Oberlin Footpath

There’s a footpath

A secluded shortcut between trees

that students take

when going from one direction

to converge with another.

Each time I tread on its dirt,

I listen for the beyond,

past the sound of leaves unlucky

to fall before my arrival,

But it is so quiet

How is it this quiet?

Perhaps I’m not listening hard enough

for the voices that often go unheard

I get peace from this walk but I never pause

to think of who gave it to me,

Who was here

when the grass still grew

and the earth wasn’t flattened

for their convenience;

The pioneers of this pathway

that did the work so my feet glide easy.

I know not of the hard toil and labor

that comes with trudging the same path again and again

Footsteps relentless for validation

in classes they were unwanted,

But I get to love.

They walked with strength and heads held high

wore the ground into compliance

til nature heard them coming

And knew not to grow there.

 

Jada-Leigh McGregor is a fourth-year Creative Writing and Law and Society double major with an English minor.
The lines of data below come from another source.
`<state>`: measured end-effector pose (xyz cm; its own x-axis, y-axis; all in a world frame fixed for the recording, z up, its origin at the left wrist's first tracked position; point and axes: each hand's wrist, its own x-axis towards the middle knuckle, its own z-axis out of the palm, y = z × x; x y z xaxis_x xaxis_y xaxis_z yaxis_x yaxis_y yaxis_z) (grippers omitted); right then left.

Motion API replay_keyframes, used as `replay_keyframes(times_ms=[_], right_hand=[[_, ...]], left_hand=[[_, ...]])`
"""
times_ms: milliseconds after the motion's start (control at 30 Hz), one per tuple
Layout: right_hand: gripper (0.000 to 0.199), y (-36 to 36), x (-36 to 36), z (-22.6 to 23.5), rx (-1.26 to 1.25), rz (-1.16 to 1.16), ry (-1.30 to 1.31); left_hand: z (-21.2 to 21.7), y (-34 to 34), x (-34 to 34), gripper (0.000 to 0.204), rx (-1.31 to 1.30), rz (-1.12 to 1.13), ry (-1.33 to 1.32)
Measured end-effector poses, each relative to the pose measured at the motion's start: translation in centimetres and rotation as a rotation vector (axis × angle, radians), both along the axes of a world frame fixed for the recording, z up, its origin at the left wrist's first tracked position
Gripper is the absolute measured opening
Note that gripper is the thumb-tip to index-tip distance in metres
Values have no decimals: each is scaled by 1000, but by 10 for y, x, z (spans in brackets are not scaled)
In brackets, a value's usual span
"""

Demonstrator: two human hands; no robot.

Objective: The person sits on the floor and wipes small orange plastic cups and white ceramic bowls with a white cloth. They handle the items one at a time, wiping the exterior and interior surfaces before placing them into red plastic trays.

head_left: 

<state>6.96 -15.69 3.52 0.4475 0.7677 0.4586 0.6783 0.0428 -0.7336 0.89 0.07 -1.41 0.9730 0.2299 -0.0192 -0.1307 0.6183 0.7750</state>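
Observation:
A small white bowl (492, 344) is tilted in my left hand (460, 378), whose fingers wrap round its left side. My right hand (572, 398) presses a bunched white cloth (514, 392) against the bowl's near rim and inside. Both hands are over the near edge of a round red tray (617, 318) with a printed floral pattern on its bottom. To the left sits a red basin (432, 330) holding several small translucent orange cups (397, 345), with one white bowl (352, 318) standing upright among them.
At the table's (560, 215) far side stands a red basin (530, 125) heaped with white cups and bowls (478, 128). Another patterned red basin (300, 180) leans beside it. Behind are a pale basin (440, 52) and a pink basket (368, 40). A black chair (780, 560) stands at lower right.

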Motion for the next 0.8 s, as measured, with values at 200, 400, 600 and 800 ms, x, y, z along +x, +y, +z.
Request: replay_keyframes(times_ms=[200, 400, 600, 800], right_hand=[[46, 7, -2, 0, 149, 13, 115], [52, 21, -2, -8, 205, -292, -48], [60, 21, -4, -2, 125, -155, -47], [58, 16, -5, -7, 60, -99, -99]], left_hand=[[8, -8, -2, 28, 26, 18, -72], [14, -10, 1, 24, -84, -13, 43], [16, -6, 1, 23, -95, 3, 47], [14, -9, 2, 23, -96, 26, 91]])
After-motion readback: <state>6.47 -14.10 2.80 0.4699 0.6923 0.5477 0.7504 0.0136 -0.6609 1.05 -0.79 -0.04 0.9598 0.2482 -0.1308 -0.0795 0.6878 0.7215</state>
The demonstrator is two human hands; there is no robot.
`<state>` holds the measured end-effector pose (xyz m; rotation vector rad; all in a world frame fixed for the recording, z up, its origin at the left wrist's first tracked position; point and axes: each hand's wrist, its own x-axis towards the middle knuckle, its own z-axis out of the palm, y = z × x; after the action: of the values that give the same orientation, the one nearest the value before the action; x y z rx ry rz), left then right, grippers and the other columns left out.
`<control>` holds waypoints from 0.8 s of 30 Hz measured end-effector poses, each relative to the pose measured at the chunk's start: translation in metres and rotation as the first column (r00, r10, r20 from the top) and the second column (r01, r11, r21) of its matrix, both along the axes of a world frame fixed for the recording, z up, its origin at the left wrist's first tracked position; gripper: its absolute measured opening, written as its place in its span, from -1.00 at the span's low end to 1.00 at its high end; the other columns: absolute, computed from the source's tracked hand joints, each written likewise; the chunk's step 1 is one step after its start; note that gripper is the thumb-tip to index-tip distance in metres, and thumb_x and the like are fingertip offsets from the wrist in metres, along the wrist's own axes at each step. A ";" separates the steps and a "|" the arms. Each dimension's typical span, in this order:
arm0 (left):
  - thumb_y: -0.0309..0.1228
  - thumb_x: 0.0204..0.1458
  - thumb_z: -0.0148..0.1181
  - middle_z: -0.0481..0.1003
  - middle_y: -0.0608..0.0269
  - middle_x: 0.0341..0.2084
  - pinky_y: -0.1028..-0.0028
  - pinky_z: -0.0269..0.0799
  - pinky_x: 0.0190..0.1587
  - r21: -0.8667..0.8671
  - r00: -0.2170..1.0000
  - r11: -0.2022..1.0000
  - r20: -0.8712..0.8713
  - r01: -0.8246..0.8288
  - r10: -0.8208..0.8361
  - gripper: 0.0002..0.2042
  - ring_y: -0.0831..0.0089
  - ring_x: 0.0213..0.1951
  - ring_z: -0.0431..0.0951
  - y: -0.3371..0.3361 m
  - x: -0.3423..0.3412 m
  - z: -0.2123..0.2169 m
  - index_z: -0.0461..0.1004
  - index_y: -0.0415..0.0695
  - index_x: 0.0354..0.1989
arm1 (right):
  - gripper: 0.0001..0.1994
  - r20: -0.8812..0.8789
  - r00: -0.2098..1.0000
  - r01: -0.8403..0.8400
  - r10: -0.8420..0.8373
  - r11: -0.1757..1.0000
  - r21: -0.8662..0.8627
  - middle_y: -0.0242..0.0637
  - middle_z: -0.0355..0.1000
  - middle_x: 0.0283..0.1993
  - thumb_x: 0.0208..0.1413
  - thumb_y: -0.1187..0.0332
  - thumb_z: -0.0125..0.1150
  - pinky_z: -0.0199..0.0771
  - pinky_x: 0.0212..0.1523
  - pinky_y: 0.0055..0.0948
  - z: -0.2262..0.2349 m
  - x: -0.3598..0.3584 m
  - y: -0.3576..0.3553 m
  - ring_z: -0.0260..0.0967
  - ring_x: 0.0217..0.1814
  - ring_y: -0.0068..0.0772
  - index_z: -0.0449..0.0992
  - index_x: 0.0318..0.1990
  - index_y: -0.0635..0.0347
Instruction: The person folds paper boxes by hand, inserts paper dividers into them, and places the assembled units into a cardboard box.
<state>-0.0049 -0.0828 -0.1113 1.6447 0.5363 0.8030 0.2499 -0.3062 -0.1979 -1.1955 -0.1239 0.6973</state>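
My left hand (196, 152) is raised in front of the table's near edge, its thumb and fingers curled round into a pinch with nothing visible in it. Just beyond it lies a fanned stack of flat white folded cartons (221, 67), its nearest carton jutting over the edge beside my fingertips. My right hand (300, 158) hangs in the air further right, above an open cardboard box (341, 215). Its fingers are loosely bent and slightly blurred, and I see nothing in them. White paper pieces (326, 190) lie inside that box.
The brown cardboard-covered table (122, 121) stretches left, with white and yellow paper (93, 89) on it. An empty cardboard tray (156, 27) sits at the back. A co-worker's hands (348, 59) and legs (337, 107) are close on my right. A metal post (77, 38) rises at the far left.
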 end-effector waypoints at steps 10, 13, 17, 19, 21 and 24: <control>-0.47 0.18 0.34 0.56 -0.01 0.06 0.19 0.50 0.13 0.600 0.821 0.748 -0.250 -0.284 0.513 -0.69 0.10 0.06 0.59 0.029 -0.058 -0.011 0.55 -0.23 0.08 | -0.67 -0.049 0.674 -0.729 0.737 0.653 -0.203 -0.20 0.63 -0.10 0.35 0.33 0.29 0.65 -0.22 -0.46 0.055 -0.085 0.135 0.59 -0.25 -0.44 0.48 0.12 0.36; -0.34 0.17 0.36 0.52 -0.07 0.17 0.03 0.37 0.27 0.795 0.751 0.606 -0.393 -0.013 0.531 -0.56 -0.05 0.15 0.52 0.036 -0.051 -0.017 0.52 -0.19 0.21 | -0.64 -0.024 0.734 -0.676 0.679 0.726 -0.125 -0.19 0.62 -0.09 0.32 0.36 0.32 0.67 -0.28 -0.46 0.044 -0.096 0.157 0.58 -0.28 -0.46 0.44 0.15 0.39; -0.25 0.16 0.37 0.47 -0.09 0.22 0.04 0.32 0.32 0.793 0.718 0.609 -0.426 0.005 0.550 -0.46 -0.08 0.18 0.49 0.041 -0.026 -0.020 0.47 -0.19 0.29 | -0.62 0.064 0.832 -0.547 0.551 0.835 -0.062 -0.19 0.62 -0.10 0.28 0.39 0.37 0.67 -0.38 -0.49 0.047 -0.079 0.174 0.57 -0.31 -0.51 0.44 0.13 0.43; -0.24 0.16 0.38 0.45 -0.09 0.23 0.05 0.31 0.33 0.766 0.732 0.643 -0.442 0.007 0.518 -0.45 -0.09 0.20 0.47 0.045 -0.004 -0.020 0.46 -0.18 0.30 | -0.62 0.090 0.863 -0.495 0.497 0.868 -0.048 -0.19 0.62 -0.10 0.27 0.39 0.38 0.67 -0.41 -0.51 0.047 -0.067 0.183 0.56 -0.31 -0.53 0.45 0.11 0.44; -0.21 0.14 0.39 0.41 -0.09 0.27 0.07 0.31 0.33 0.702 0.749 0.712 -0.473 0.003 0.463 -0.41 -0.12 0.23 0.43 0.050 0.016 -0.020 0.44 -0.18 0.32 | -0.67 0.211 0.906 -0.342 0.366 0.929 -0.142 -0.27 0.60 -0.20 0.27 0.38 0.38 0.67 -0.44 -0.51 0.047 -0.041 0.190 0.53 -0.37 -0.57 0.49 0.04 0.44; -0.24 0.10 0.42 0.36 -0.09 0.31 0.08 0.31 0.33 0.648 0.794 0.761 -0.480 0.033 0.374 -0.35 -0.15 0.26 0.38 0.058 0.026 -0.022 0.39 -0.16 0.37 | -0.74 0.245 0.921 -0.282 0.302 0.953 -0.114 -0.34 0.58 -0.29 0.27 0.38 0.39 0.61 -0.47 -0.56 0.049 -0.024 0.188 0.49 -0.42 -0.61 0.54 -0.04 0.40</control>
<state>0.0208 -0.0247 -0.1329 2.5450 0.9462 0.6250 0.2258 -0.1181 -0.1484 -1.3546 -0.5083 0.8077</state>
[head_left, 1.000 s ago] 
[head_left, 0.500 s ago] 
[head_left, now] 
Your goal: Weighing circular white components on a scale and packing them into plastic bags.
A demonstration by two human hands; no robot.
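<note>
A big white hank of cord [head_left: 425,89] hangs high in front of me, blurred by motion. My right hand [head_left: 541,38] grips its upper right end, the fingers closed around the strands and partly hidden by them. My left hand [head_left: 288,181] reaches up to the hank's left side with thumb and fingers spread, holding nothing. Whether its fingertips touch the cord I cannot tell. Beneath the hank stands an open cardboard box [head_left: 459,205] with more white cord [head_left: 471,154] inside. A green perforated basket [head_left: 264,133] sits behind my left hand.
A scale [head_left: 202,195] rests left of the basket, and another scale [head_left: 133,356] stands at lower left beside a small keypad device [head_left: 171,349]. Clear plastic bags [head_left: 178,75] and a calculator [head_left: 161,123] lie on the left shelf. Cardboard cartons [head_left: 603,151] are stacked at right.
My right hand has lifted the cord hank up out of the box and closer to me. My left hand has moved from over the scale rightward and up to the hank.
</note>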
She primarily writes short stories and flash fiction. In writing this poem, Jada-Leigh wanted to pay homage to all of the Black students who attended Oberlin before her, with high esteem to those who studied here at the start of Black admittance at this institution. The titular footpath in this poem is the dirt walkway next to Barnard House leading up to the Science Center. She chose this path because of how calming it is to walk on as the leaves above cast shifting shadows on the ground. With all the work Oberlin has yet to do to make its campus fully inclusive for its marginalized students, Jada-Leigh is hopeful that it can be done because of the people who achieved monumental change here in the past.